Problem description: Reproduce the listing in its entirety. Do not reproduce the pictures.

Data below:
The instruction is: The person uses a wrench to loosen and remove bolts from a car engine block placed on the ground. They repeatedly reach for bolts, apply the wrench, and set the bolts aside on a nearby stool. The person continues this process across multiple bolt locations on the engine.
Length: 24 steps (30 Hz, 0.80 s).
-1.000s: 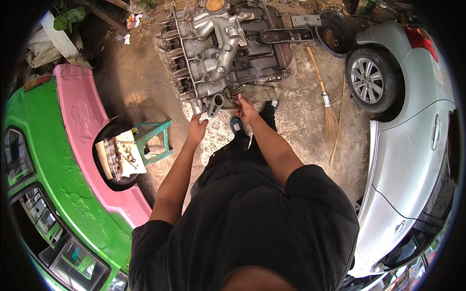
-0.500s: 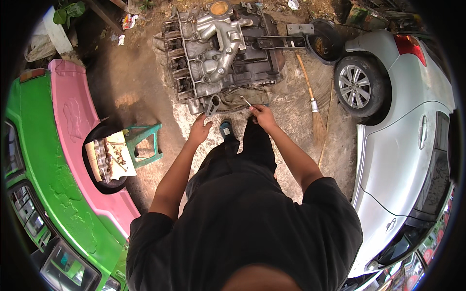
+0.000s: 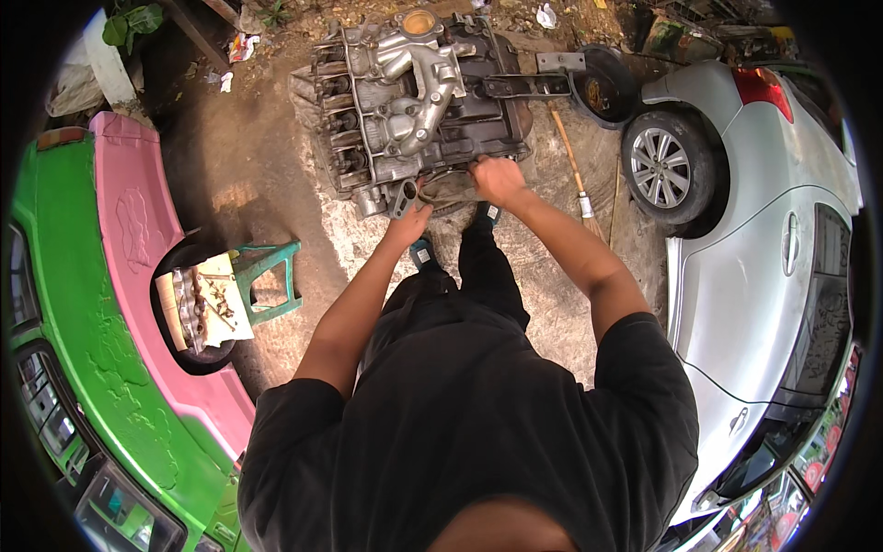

Completed exercise:
The instruction is: The person uses a wrench to loosen and remove bolts from a car engine block placed on the ground. They repeatedly reach for bolts, apply the wrench, and set the bolts aside on a nearby stool. The person continues this process across multiple bolt locations on the engine.
Length: 24 steps (30 Hz, 0.80 s).
-1.000s: 
-0.500s: 
+0.000s: 

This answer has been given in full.